渋滞対策②
【じゅうたいたいさく】
渋滞対策その二―TDMの実現
交通渋滞を解消させるには、交通容量を増大させるか、交通量を減らすしかない。「TDM」は交通容量を増大させて渋滞を解消しようというものではなく、交通量を抑制することによって渋滞を減らそうというものである。まだ耳慣れない用語だが、やがては一般化するだろうと思われる。
TDMは、交通需要マネジメント(Transportation Demand Management)の頭文字を取ったもの。要するに、車の利用者が協力し合い、交通量の減少あるいは調整を図ることによって、渋滞を解消しようというものである。従って、TDMは車の利用者の協力なしくては、実現が不可能な施策だといえる。
その施策の一つとして、フレックスタイムの導入がある。出勤時間をずらすことによって、集中する交通量を分散させ、渋滞を解消させようというもので、公共民間が一体となった協力が不可欠である。フレックスタイムの導入によって大きな成果を上げている都市もあるし、フレックスタイムの導入前と比べ、渋滞が半分になったという事例もある。
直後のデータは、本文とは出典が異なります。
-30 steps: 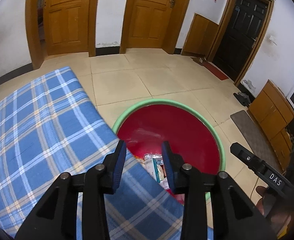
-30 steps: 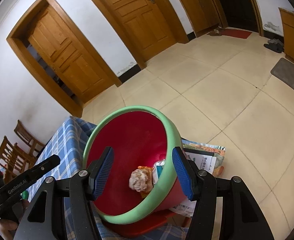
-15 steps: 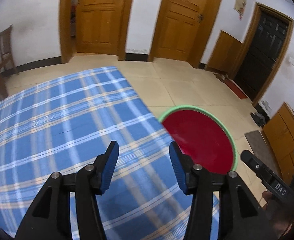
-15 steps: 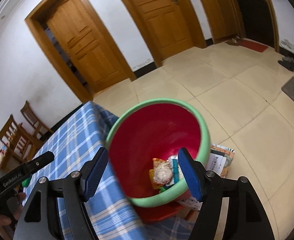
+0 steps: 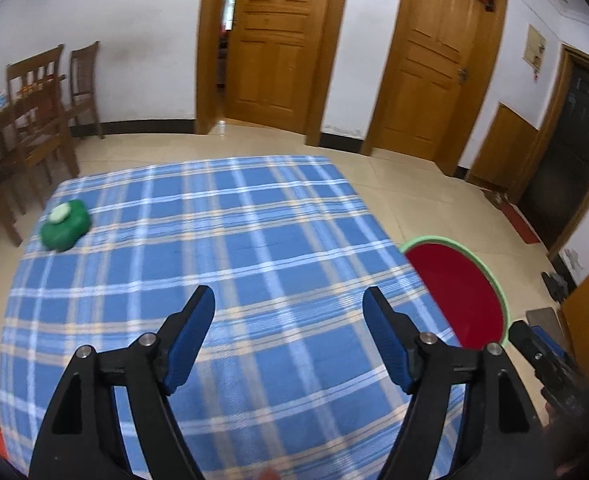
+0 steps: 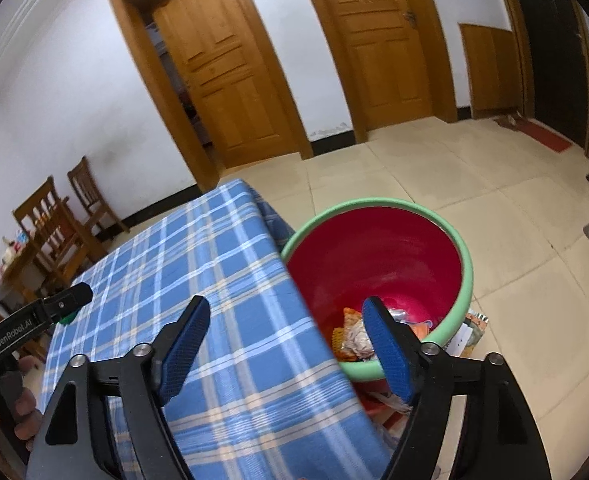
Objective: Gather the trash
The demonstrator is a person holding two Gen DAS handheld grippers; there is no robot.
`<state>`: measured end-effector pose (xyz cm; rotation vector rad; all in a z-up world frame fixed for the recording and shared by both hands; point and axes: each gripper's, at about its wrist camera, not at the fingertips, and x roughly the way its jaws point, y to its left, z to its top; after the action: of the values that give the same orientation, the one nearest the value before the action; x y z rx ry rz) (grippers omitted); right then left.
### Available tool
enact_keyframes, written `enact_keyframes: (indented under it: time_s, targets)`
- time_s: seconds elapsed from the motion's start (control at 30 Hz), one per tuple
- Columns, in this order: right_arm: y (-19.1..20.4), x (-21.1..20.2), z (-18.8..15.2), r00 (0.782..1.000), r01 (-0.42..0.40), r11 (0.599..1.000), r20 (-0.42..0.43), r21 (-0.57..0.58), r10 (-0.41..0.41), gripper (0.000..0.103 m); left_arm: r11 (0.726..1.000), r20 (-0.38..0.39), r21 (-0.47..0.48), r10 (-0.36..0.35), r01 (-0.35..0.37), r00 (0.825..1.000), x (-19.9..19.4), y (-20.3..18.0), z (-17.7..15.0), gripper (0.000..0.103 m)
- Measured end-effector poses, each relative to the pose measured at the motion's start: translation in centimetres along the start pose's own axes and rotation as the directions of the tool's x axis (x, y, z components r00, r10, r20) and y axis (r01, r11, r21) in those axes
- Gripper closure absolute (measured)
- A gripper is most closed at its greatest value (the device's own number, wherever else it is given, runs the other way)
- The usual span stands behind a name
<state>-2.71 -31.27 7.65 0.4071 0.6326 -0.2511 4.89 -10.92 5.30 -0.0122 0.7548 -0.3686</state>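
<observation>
Left gripper [image 5: 289, 340] is hovering over the table [image 5: 254, 248] with its blue fingers [image 5: 190, 340] spread wide, nothing between them. Right gripper [image 6: 286, 344] is likewise gaping and empty, sitting above the table's right edge and the bin [image 6: 468, 276].

Remaining piece of trash: a green lump with a pale round patch on top [image 5: 65, 225], lying at the far left of the table, mid-left of the left wrist frame. It is blurred; exact kind cannot be told. In the right wrist view only a green sliver is peeking out beside the other gripper at lower left.

Handling judgement: it is looking soft and crumpled, probably light, likely a squashed wrapper or bag. Should give under the fingers rather than slip. Best hold: across the raised middle, fingers straddling the narrower width, pinching down toward the cloth.

The red bin with a green rim is standing on the floor just beside the table's right edge; wrappers and crumpled paper [image 6: 358, 336] are lying at its bottom.
</observation>
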Motion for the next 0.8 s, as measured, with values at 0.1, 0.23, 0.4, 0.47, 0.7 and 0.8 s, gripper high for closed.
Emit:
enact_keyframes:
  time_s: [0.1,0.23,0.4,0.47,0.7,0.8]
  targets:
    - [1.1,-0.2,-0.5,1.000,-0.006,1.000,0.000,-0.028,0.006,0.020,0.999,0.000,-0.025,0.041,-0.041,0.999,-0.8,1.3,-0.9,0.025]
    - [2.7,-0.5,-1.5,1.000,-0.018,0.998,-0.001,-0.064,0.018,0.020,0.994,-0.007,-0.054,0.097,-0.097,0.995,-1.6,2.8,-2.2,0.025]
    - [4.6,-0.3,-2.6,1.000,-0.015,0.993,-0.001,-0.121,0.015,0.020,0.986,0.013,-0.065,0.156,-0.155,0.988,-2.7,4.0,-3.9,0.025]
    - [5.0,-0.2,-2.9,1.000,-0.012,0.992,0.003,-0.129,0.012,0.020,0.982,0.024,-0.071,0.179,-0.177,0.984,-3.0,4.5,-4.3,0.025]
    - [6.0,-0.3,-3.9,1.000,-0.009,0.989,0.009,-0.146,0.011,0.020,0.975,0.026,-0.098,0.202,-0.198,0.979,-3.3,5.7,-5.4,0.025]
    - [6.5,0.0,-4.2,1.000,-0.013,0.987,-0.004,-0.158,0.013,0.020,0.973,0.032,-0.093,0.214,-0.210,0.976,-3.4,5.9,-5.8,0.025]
次に考えられるのが、パークアンドライドシステム、すなわち公共交通機関との連携を図り、自宅から職場まで車通勤していたものを、最寄りの駅の駐車場に車を停め、そこから公共交通機関を利用する方法に転換させる。こうすることによって、都心への車の流入を減らそうというものだ。駅まで車ではなく、自転車を利用するようになれば効果は倍増する。これを促進させるには、歩車道の分離、駐輪場の整備なども必要になってこよう。
通勤する車を見てみると、ほとんどの車が一人しか乗っていない。助手席も後部座席も空席なのである。この車に二人、三人と相乗りすれば、車の利用台数を減少させることができる。協力し合って、一台の車に相乗りしている車を優先的に通行させるホブレーンの設置も考えられている。しかし、出勤時間や帰宅時間などに個人差があるため、これは大変難しい施策だといえる。
このほか、通勤経路の変更がある。幹線道路に集中しがちな交通量を、空いている道路に誘導し、渋滞を緩和させるというものだ。また、交通量に応じて道路の中央線を可変的なものにするという方法もある。たとえば、上下各二車線ずつの道路では、朝のラッシュ時は都心へ向かうレーンを三車線に、都心から郊外に向かうレーンを一車線とし、夕方のラッシュ時にはこれを逆にして、車の流れをスムーズにするというものだ。この方法を導入して効果を上げている都市もある。
このように、交通需要を抑制し調整することによって、渋滞を緩和させるのがTDMの狙いだが、道路利用者の協力なくしては、TDMの実現はありえないのである。